-- REQUIREMENT --
For the word "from", count the lines below that contain it. Give the number alone.

(Beginning of DATASET CONTENT)

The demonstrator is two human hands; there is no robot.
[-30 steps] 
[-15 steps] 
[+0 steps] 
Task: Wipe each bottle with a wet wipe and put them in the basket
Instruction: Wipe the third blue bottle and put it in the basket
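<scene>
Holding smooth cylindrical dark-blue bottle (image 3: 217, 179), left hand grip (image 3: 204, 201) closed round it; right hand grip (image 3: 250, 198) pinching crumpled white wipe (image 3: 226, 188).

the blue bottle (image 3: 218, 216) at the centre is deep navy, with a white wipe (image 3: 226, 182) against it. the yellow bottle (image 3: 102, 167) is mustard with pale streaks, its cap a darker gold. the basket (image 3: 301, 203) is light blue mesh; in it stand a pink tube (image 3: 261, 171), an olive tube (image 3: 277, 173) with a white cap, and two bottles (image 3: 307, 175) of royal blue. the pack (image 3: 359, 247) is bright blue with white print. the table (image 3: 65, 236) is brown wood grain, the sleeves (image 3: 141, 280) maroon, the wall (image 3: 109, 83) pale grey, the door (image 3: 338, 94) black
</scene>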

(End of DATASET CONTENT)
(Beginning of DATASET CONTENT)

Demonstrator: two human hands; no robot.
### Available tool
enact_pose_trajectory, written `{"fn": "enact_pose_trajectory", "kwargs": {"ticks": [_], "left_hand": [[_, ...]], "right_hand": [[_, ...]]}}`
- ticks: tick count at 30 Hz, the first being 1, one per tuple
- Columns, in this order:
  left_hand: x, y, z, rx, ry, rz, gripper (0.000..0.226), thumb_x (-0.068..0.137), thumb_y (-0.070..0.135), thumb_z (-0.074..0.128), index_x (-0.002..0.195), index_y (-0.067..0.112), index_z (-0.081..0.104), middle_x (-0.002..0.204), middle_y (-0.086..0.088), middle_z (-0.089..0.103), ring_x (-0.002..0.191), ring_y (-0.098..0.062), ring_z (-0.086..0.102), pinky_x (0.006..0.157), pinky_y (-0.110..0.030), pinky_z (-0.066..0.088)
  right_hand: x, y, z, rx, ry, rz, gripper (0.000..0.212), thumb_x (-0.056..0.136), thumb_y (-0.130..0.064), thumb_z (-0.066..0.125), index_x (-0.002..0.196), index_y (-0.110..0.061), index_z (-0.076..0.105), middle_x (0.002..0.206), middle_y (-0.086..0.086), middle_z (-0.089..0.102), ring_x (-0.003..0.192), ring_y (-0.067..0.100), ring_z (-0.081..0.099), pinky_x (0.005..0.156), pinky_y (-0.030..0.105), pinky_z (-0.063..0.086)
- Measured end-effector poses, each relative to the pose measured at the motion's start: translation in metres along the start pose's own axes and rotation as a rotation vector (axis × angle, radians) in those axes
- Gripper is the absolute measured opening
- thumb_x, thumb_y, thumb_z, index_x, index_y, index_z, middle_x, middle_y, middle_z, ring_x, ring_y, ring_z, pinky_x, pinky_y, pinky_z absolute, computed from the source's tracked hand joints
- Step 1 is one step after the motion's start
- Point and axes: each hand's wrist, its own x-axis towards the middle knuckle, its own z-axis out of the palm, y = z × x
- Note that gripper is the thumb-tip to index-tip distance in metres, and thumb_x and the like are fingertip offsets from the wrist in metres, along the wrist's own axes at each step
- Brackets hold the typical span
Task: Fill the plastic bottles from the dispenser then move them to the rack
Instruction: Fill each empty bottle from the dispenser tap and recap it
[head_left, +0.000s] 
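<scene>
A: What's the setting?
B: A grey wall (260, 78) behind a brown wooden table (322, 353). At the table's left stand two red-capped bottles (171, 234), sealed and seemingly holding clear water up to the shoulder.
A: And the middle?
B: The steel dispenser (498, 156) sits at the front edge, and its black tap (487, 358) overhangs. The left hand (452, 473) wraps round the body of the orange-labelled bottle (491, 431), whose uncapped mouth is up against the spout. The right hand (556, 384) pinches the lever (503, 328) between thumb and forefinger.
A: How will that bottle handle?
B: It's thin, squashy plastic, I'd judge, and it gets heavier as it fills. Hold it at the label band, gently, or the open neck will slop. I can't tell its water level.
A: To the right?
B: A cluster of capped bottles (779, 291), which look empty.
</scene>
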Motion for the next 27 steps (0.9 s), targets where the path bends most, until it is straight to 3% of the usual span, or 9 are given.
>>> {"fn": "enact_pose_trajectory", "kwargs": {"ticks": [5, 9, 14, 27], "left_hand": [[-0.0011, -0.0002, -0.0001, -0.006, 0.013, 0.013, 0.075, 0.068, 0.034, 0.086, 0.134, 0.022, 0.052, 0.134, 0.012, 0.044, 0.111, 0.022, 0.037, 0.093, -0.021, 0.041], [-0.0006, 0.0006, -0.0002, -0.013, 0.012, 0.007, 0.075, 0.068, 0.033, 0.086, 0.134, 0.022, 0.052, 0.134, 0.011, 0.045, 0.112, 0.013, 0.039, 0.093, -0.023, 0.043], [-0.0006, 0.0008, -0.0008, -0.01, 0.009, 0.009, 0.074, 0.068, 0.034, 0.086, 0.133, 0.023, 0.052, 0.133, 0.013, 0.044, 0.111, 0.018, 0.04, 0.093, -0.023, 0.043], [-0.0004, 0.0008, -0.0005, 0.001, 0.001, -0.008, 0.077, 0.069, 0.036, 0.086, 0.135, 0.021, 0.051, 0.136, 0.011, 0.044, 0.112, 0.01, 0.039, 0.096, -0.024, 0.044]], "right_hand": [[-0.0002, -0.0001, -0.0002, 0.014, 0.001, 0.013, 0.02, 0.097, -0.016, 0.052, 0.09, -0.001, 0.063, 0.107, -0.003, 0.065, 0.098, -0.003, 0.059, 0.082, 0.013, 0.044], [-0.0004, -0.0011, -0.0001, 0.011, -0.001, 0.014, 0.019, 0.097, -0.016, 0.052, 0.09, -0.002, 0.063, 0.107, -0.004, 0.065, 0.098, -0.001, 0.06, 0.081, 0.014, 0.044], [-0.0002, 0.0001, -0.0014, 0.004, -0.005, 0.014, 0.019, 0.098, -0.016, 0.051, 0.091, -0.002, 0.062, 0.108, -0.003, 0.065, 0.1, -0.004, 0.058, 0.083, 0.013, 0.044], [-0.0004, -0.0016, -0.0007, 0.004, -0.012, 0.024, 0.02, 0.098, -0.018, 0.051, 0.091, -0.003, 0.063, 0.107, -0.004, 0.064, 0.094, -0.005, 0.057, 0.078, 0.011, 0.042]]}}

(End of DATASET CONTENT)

-- ANSWER BELOW --
4